Bilinmedik bir hakikat değil. Öncesinde çok gördük. Bu topraklarda komünistin kanı da canı da helâl! Sadece komünistin değil tabii, Kürdün, Ermeninin, dindarın, velhasıl her kim muhalifse ve resmî ideolojiye aykırı kelam ediyorsa kanı da canı da helâl. Jandarma buna güvenerek devletin savcısını oyalıyor, bilgi saklıyor, sonra alay eder gibi cevaplar yazıyor. Buna güvendikleri için Hrant Dink’in katiline bayraklı fotoğraflar çektiriliyor. Buna güvendikleri için Kürtçe, KCK davasında bilinmeyen bir dil olarak tutanaklara geçiriliyor. Bunun için otuz yıl önce gözaltında kaybedilen Hayrettin Eren, ailesinin acısını kanatırcasına bu kez askere çağrılıyor. Her ne sebepten olursa olsun muhalif olduğunuz için hayatınızın ağırlığı azalıyor. Hukuk sizin çevrenizden dolanıyor. Temel yurttaşlık hakları sizin için artık işlemiyor.

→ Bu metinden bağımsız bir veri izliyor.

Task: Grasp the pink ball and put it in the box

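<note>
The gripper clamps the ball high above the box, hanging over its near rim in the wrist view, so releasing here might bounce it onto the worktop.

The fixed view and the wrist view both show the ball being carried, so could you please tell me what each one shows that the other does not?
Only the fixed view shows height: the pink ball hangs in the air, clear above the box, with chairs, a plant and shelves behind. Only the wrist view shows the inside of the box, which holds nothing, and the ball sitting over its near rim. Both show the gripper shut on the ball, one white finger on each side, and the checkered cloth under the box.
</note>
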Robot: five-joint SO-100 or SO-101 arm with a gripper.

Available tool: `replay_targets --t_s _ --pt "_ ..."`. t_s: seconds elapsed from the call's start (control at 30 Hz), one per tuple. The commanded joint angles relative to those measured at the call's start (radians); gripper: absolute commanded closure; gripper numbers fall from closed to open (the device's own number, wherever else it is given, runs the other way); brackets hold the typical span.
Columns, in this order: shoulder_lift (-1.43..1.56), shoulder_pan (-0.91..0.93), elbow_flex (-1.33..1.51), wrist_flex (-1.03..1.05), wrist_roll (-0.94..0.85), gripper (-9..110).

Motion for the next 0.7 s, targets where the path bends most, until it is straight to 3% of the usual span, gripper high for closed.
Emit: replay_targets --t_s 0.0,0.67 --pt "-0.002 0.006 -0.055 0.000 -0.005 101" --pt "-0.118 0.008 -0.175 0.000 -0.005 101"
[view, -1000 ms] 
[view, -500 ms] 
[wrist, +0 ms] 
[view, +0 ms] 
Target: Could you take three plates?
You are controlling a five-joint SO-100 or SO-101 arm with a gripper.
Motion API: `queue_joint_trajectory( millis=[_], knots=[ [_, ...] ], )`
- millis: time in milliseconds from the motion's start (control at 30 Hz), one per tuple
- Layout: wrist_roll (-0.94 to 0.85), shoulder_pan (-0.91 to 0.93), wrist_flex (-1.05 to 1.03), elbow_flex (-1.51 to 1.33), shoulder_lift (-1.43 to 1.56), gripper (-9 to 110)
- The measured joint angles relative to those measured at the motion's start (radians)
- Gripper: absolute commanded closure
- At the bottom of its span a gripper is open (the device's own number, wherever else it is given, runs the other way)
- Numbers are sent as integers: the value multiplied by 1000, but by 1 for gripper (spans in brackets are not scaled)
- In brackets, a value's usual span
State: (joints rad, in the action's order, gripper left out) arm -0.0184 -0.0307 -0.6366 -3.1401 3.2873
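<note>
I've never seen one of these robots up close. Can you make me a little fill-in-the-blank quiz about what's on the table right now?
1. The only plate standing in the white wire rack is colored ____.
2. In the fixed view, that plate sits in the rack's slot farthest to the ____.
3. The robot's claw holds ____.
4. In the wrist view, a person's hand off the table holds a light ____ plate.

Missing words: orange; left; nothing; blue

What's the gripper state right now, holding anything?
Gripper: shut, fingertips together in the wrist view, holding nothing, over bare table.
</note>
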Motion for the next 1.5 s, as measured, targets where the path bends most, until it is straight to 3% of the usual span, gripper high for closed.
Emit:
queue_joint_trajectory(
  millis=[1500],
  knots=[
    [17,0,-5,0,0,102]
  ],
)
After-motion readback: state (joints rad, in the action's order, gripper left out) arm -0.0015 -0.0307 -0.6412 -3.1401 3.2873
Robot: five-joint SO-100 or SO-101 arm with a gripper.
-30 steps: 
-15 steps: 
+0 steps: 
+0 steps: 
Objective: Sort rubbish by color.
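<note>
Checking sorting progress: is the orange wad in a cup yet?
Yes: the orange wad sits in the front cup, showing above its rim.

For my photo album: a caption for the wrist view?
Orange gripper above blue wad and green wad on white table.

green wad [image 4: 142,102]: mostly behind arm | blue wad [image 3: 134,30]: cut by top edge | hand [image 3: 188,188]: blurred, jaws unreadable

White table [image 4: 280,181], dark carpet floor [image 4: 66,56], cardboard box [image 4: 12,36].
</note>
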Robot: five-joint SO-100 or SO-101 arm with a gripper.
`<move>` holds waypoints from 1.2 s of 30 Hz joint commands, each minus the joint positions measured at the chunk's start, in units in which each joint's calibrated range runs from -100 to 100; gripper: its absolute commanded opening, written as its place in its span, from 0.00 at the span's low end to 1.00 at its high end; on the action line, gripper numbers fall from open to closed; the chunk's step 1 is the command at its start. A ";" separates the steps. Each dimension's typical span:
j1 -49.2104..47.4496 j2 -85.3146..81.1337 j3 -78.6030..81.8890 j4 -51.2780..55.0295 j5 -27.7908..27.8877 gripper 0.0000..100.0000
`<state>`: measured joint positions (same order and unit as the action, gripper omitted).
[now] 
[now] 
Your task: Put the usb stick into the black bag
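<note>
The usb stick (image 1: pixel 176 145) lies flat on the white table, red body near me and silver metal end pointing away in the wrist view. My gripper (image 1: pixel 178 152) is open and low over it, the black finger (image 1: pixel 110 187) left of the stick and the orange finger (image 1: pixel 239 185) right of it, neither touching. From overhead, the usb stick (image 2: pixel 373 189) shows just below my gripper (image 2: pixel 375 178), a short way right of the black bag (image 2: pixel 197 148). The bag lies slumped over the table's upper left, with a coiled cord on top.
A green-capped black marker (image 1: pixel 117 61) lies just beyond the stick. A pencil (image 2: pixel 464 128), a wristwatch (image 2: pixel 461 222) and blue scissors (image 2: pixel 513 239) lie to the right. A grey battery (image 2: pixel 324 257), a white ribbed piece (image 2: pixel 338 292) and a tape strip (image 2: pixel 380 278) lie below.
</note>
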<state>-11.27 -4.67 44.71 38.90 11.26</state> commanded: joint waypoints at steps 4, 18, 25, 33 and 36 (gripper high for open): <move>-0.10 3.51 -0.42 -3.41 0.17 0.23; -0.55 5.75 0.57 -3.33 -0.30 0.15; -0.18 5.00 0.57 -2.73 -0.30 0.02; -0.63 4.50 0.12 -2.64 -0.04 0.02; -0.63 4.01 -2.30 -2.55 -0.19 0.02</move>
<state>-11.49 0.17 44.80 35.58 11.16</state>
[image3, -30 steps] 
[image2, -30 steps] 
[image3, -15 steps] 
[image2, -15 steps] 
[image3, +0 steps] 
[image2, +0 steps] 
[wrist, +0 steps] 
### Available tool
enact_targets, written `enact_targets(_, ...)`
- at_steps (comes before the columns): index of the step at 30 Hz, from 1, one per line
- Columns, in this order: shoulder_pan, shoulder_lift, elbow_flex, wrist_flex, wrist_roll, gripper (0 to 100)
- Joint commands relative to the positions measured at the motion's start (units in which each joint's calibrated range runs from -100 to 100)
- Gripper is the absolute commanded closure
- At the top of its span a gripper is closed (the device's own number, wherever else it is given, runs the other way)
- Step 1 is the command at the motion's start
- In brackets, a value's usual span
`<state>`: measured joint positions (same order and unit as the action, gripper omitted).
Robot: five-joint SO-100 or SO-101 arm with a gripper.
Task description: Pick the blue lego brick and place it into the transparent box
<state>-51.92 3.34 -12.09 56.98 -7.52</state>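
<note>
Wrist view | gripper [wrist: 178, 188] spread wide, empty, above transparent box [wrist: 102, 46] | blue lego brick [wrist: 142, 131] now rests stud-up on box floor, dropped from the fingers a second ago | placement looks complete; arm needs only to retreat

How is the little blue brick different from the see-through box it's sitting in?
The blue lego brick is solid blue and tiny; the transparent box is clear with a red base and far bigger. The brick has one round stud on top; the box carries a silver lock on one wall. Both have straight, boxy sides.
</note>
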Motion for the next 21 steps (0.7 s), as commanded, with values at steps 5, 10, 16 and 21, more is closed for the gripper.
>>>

Mahmut Murat Ördekçi, açlık grevlerine katılmamıştı, mensubu olduğu harekete eleştirileri vardı ama son tahlilde solcuydu. Vicdanı vardı ve muhalifti. Üstelik yanlış zamanda yanlış yerdeydi. Adli Tıp raporuna göre uzun namlulu bir silahla sırtından vurulmuş ve can çekişirken yarası bıçakla deşilerek öldürülmüştü. Ağabeyi, çevirmen ve ekşi sözlük yazarı, arkadaşım Mehmet Ördekçi’ye göre, ihtimal kullanılan merminin özelliğini saklamak için böyle bir uygulama yapılmıştı. Belki de birbirlerini vurdular demek için. Ama yarası bıçakla deşilirken henüz yaşıyordu. Hayatını kurtarmak yerine vahşice öldürdüler. Tıpkı aynı cezaevinde vurulan Mustafa Yılmaz ve Cengiz Çalıkoparan’a yaptıkları gibi. Sonra utanmadan cinayetlerine hayata dönüş dediler.

Murat’ın ailesi, açılan tazminat davasını kazandı. Ülkede vicdanlı yargıçlar da vardı. Ama Sevgili Mehmet’in dediği gibi duvarlarından evlat acısı sızan bir evde, yürekleri kavrulan bir ana babayı nasıl huzura erdirebilirsiniz?

Hele suçluların üzerine kamuflaj örterek!